Roasted Spaghetti Squash with Tomatoes and Spinach
With just 9 ingredients, this roasted spaghetti squash with tomatoes and spinach is a hearty, satisfying vegetarian meal that's easy to make.
Prep Time10 minutes mins
Cook Time45 minutes mins
Total Time55 minutes mins
Course: Main Dishes
Cuisine: Italian
Servings: 4
For spaghetti squash
- 1 spaghetti squash, about 3-1/2 pounds
- 1 tablespoon olive oil
- 1/4 teaspoon kosher salt
- 1/4 teaspoon black pepper
- Pinch of red pepper flakes
For tomatoes
- 1 pint cherry tomatoes or grape tomatoes, halved
- 1 tablespoon olive oil
- 1/4 teaspoon kosher salt
- 1/4 teaspoon black pepper
For spinach
- 1 tablespoon olive oil
- 1 garlic clove, minced
- 3 ounces baby spinach
- Shaved or grated Parmesan for serving
Preheat the oven to 400 degrees F. Line 2 sheet pans with parchment paper.

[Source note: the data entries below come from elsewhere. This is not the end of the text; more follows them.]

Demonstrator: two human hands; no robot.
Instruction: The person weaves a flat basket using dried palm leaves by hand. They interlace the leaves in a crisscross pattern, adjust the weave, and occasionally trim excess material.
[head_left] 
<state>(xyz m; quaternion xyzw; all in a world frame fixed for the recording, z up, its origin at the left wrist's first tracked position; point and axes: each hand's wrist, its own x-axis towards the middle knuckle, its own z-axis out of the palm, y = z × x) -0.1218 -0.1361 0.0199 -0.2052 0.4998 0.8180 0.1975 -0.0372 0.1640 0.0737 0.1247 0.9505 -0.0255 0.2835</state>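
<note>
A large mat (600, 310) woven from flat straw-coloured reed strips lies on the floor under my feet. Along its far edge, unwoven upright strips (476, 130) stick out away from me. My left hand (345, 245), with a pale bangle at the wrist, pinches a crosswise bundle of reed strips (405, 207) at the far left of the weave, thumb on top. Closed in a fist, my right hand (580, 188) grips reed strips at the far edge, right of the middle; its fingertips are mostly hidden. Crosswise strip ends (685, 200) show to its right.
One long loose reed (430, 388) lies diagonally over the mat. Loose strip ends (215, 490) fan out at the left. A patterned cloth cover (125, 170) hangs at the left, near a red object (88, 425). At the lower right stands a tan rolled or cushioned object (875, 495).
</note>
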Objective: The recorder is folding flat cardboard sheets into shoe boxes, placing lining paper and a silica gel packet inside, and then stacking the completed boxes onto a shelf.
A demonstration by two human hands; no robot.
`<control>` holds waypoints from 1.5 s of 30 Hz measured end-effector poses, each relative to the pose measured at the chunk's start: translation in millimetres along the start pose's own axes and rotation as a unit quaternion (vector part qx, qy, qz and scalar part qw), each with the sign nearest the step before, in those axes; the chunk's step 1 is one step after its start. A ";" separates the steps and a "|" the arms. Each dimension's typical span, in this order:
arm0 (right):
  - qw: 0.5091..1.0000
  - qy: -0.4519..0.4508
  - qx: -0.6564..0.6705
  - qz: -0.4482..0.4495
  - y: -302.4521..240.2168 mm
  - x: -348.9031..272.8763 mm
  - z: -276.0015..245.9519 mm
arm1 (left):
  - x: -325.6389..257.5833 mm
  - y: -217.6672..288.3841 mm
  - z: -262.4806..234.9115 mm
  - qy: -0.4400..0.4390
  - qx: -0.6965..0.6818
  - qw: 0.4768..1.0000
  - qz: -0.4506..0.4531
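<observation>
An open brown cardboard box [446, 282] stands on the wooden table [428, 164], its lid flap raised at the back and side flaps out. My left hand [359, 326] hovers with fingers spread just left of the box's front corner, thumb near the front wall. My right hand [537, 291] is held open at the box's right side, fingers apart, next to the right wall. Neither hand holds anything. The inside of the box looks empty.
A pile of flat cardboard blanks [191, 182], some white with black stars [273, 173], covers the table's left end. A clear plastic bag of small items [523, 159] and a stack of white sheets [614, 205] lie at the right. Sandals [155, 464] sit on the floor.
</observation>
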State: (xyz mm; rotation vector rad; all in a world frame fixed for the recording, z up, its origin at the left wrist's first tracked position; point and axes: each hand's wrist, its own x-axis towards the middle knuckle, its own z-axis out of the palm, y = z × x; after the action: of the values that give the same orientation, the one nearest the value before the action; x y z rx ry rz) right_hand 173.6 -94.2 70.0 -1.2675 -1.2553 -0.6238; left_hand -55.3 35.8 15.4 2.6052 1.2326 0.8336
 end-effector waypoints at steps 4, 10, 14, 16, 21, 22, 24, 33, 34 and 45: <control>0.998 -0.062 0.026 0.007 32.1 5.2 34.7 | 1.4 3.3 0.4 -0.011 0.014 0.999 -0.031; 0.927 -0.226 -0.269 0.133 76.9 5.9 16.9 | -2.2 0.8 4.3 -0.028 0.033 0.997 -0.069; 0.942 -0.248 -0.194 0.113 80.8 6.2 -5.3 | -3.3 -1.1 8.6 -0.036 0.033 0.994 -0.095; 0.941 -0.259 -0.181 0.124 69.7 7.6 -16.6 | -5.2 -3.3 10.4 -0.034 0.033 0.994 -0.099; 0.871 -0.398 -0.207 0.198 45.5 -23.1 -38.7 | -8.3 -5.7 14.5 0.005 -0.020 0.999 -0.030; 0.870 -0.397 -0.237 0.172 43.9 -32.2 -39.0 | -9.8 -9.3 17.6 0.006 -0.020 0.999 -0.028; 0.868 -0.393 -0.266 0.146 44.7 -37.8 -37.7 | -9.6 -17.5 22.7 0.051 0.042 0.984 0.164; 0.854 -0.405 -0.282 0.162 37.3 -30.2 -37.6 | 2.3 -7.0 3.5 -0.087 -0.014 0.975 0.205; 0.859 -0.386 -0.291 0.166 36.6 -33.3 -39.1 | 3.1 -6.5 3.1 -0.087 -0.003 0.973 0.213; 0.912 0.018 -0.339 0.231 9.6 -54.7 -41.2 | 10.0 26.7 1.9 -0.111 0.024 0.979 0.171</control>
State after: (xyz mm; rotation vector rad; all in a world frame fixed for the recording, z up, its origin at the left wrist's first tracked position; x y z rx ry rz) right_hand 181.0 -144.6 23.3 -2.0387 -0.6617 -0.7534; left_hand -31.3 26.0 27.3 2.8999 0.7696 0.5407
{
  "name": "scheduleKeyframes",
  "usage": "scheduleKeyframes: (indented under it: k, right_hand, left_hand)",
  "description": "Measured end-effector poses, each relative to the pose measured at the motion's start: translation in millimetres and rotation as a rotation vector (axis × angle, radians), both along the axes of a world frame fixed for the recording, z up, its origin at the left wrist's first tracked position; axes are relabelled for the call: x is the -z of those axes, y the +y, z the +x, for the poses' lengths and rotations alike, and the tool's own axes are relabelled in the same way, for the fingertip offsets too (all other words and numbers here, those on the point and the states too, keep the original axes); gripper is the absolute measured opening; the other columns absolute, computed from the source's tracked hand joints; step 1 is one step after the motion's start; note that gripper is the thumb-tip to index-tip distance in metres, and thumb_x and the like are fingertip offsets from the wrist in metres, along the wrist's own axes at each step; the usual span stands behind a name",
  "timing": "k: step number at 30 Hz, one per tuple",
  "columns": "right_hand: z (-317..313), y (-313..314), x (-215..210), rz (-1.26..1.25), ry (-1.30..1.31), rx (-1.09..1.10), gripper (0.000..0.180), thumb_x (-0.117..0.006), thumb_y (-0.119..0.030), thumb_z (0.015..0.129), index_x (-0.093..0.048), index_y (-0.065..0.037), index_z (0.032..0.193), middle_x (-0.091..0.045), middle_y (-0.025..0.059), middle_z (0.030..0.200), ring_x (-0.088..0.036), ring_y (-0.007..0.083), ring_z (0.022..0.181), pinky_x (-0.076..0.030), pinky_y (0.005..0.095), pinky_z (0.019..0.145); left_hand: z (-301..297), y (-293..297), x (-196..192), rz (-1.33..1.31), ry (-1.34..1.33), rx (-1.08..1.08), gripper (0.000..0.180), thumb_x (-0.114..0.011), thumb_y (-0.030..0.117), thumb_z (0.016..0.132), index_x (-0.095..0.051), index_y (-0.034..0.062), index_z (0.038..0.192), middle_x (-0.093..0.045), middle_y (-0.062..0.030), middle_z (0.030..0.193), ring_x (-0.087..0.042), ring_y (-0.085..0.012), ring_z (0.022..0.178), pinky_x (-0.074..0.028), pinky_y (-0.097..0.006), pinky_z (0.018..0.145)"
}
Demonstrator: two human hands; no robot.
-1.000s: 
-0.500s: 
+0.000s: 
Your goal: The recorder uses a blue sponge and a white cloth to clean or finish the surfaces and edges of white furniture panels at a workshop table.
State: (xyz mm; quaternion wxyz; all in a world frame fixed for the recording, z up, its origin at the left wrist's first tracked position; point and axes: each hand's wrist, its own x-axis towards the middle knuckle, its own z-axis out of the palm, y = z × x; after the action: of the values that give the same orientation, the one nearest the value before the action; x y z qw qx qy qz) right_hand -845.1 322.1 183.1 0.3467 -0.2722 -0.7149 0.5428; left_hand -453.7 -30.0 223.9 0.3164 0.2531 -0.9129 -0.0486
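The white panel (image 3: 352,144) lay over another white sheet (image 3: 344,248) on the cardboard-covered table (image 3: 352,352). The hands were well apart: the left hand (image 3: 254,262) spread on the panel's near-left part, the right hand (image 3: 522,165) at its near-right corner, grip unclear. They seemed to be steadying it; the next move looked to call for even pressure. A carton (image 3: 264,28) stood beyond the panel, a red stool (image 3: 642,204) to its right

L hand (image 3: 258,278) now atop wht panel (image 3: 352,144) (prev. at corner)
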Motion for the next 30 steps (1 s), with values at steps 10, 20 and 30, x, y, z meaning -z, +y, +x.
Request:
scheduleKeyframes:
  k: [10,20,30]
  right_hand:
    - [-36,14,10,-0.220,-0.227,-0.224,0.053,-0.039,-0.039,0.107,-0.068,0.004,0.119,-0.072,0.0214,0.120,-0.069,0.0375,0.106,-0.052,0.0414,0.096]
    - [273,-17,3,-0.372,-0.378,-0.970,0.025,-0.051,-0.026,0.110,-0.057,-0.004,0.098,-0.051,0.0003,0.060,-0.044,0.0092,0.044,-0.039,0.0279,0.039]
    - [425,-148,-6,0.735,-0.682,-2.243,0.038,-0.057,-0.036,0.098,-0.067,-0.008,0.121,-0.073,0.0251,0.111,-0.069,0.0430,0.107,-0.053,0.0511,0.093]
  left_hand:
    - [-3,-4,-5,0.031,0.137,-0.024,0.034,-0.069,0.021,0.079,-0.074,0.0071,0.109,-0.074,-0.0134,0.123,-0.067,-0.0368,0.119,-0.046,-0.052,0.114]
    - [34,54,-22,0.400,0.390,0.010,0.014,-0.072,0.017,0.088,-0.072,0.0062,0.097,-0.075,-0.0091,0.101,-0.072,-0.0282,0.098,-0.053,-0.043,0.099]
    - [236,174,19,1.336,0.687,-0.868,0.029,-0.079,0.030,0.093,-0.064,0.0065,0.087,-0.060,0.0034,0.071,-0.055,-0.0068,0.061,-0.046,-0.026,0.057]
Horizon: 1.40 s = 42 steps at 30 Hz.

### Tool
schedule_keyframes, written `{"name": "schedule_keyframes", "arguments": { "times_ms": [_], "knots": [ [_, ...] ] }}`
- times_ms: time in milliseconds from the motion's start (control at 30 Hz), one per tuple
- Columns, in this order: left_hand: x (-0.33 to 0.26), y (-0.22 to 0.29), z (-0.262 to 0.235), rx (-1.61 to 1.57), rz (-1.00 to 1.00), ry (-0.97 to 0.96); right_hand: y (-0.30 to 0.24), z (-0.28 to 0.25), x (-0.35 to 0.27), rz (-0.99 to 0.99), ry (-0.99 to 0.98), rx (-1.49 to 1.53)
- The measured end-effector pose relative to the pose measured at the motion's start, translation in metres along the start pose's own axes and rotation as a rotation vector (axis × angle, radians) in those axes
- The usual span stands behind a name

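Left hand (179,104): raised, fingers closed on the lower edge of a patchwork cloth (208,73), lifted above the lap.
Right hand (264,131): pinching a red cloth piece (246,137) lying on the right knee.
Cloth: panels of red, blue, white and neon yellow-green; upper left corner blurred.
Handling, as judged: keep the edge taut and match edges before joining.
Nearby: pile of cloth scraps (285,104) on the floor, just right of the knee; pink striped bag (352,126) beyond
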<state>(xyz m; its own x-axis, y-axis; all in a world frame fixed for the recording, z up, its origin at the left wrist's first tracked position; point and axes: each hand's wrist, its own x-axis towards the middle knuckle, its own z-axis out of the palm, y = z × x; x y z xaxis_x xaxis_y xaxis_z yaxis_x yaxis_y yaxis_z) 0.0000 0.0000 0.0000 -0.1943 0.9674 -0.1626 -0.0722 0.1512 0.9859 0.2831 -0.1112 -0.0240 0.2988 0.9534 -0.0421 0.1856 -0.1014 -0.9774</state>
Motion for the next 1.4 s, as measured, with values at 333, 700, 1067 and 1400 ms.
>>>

Slice the spaghetti squash in half lengthwise and scoop out the seeds. Drizzle the cut sides with 1 tablespoon olive oil and season with 1/4 teaspoon kosher salt, 1/4 teaspoon black pepper and red pepper flakes. Place the squash cut-side down on one of the baking sheets. Roast for 40-45 minutes until the squash can be easily pierced with a knife.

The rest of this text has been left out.